Monday, October 31, 2011

Corporate Performance Management: Strategic Planning

In an earlier post I describe corporate performance management (CPM) as the monitoring and analysis of a company’s performance goals.  In that post I describe CPM as a step-by-step approach that involves core functions such as strategic planning, benchmarking, budgets and the Balanced Scorecard.  I’d like to delve further into the first step in the CPM process: strategic planning. 

Strategic planning is an organization's process of defining its strategy, or direction, and making decisions on allocating its resources to pursue this strategy.  It provides guidance regarding what an organization needs to do throughout its operations. 
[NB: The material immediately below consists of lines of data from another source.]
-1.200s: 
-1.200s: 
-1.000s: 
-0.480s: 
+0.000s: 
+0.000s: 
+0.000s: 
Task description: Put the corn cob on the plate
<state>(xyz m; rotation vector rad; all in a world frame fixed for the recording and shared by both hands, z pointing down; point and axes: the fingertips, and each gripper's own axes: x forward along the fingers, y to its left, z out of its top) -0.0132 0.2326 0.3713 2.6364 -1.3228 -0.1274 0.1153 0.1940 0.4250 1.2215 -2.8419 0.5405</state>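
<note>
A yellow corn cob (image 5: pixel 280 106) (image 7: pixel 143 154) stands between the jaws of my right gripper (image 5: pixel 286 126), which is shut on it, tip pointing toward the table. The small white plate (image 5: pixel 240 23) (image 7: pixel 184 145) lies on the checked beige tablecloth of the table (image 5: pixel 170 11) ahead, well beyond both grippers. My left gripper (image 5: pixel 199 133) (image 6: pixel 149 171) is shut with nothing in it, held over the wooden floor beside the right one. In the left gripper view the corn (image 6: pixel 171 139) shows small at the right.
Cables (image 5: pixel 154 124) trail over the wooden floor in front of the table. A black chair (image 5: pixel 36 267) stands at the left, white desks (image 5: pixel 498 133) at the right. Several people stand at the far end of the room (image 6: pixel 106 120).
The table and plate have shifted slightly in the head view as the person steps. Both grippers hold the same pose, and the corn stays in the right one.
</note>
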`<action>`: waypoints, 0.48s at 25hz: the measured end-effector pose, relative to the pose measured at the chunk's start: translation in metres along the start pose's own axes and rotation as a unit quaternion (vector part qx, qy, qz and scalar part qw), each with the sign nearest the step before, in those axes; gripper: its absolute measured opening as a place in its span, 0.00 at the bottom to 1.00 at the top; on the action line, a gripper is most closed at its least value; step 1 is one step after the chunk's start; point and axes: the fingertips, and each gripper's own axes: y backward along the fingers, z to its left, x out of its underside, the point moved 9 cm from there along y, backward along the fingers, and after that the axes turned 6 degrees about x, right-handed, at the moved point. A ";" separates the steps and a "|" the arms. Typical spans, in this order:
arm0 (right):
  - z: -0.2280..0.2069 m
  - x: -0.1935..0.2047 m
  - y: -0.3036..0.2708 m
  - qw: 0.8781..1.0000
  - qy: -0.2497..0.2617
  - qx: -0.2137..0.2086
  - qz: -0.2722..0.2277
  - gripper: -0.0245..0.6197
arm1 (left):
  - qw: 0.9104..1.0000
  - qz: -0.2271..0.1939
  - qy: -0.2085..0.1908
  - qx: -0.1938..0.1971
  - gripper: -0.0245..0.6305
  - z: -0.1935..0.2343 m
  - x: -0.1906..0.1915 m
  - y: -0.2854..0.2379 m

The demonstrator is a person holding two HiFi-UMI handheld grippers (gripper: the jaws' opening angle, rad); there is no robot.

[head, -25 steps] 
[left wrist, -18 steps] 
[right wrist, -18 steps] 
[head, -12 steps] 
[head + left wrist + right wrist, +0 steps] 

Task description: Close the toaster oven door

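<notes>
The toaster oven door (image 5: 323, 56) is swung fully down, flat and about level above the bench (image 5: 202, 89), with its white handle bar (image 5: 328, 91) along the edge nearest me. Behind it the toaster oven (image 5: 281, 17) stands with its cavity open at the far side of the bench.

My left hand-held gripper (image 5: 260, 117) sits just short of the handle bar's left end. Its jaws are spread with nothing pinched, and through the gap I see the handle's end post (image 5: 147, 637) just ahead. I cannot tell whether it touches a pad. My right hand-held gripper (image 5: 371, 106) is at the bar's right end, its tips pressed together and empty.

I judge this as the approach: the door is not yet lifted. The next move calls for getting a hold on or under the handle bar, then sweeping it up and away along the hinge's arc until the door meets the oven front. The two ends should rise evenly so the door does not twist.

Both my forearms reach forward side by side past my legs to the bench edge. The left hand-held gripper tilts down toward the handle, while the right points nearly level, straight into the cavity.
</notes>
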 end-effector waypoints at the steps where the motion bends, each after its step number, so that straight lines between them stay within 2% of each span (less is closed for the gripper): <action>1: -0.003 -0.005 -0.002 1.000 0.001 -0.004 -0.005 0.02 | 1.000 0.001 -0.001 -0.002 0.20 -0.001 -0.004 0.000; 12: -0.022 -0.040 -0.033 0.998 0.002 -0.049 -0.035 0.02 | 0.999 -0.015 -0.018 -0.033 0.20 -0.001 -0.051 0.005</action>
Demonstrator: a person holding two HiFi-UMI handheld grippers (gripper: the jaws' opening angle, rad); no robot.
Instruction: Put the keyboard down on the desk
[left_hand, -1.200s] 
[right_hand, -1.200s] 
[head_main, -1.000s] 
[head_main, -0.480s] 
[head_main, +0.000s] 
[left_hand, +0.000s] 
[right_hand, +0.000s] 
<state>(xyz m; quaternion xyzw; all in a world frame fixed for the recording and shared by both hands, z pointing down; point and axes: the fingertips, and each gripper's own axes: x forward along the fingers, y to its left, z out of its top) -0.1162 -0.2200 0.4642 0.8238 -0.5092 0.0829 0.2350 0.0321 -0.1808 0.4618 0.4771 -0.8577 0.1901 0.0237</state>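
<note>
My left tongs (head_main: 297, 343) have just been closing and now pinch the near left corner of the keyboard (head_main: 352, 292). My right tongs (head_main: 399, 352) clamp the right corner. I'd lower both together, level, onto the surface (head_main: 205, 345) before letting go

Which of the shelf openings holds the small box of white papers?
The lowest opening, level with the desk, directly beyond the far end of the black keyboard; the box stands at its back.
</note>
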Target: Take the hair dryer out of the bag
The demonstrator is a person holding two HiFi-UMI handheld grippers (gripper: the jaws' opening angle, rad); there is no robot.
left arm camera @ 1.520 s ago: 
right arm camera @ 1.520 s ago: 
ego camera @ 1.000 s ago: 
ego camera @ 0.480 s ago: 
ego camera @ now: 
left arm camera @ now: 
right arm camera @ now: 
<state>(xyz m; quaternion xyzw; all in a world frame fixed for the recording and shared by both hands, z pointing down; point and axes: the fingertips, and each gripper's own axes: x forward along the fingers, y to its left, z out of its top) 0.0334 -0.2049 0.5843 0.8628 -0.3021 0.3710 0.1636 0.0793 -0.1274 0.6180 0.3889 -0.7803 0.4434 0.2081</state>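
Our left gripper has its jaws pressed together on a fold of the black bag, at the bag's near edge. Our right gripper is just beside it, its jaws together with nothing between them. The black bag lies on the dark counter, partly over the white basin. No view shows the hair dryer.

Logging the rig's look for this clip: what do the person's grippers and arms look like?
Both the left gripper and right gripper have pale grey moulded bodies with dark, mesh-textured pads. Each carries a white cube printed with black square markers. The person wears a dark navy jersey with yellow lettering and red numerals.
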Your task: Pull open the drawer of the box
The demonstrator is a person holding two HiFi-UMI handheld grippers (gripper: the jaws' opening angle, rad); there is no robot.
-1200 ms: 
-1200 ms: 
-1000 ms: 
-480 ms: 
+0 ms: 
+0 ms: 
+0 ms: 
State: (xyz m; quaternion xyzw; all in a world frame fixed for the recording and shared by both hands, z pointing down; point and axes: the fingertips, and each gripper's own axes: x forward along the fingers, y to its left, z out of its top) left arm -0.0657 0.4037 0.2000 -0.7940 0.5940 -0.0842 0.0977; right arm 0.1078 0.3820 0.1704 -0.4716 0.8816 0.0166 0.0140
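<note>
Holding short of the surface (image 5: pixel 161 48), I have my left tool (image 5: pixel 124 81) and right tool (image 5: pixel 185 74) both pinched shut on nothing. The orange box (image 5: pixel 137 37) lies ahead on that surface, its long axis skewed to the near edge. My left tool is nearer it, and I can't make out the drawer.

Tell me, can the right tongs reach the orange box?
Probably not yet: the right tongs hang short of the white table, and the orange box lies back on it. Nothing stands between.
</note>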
Planning is the first activity that management must undertake when making the critical decisions that will affect the future.  A company’s plan serves as a guide or compass for the activities and decisions made by individuals throughout the entire organization.  It defines the company’s goals and objectives, and sets the stage for prioritizing how to develop, communicate and accomplish those goals and objectives.

Strategic planning is the formal consideration of an organization's future course. All strategic planning deals with at least one of three key questions: "What do we do?"  "For whom do we do it?"  "How do we excel?"

Once a company has defined its strategy by answering these questions, the next step is to strive towards meeting those strategic goals and objectives.  Company’s use a combination of project, programs and portfolios to implement their corporate strategy, and then use benchmarks and budgets to measure their performance against their strategic objectives. 

Strategic planning is not a one-time effort, however.  While strategic planning may be used to effectively plot a company's longer-term direction, one cannot use it to reliably forecast how the market will evolve and what issues will surface in the immediate future. Therefore, strategic innovation and tinkering with the "strategic plan" have to be a cornerstone strategy for an organization to survive the turbulent business climate.